What is needed >> Copy out all lines in the data below containing the string "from".

Supplied data >>

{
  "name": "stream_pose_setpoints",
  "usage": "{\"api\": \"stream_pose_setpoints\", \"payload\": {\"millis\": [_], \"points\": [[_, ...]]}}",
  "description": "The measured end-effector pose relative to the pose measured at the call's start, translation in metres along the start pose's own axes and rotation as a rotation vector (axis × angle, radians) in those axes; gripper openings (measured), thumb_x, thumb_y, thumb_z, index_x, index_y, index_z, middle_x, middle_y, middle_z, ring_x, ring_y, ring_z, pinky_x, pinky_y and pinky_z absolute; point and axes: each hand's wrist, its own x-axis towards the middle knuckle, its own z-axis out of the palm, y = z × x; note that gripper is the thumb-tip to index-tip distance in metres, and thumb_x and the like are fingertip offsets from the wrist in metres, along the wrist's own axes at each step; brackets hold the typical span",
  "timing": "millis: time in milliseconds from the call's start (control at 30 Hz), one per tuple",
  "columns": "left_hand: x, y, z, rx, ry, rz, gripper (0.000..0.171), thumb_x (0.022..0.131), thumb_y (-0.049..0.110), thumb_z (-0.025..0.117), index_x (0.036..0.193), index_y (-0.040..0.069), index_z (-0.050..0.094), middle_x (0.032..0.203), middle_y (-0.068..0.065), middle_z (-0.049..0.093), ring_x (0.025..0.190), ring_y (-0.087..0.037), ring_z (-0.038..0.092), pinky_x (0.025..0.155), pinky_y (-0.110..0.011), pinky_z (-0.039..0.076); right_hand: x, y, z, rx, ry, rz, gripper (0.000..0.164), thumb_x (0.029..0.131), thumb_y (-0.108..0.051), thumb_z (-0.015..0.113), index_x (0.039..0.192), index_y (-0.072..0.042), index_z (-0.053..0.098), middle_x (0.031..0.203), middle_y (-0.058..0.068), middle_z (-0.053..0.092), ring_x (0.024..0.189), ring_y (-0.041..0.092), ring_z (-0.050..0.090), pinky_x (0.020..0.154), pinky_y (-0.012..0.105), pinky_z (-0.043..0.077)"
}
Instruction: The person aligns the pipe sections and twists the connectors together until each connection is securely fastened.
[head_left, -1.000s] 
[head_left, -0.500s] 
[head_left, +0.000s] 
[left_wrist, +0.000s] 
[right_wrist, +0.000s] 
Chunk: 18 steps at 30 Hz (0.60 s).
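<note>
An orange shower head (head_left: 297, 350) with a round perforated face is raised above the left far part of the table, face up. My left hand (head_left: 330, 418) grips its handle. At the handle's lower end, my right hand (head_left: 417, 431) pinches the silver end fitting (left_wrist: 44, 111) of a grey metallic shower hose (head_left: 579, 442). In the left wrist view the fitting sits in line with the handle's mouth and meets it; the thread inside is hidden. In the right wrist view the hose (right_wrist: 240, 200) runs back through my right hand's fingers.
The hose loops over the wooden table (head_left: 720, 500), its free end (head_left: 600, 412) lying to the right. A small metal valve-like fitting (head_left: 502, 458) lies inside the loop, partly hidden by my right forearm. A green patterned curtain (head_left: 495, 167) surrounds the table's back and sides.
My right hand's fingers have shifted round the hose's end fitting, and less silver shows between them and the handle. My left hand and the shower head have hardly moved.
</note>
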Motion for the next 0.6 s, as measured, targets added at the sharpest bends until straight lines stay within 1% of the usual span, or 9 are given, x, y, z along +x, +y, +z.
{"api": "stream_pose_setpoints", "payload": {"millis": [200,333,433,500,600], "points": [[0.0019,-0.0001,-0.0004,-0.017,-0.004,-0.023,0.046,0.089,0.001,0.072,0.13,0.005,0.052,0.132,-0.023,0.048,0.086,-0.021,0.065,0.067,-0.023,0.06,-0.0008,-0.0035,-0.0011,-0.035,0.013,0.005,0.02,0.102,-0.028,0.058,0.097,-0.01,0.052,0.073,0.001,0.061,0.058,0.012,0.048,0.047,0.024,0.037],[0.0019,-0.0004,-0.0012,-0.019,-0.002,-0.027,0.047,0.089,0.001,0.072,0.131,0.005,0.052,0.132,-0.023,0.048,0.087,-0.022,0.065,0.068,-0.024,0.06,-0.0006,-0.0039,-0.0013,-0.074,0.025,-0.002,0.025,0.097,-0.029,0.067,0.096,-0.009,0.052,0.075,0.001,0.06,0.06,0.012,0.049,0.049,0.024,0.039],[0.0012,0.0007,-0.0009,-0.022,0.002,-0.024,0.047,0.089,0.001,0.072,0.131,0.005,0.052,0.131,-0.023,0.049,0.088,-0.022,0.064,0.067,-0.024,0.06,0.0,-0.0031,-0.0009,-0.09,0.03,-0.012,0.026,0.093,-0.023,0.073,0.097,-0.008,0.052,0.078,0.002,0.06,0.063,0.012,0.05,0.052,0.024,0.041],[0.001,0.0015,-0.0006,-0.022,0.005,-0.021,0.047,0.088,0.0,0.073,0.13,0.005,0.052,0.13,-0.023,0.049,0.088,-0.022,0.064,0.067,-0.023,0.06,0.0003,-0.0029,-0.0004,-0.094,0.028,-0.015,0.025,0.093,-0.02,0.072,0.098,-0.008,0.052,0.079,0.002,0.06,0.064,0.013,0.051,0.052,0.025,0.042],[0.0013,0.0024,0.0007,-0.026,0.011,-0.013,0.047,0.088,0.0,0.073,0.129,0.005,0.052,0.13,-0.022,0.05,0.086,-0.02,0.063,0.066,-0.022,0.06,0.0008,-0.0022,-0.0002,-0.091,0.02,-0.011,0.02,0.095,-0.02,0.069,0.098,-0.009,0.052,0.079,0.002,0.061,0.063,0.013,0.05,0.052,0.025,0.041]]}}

Output for this exercise >>
  "description": "The measured end-effector pose relative to the pose measured at the call's start, translation in metres along the start pose's own axes and rotation as a rotation vector (axis × angle, radians) in those axes; gripper openings (measured), thumb_x, thumb_y, thumb_z, index_x, index_y, index_z, middle_x, middle_y, middle_z, ring_x, ring_y, ring_z, pinky_x, pinky_y and pinky_z absolute; point and axes: each hand's wrist, its own x-axis towards the middle knuckle, its own z-axis out of the palm, y = z × x; note that gripper is the thumb-tip to index-tip distance in metres, and thumb_x and the like are fingertip offsets from the wrist in metres, along the wrist's own axes at each step; brackets hold the typical span",
  "timing": "millis: time in milliseconds from the call's start (control at 30 Hz), one per tuple",

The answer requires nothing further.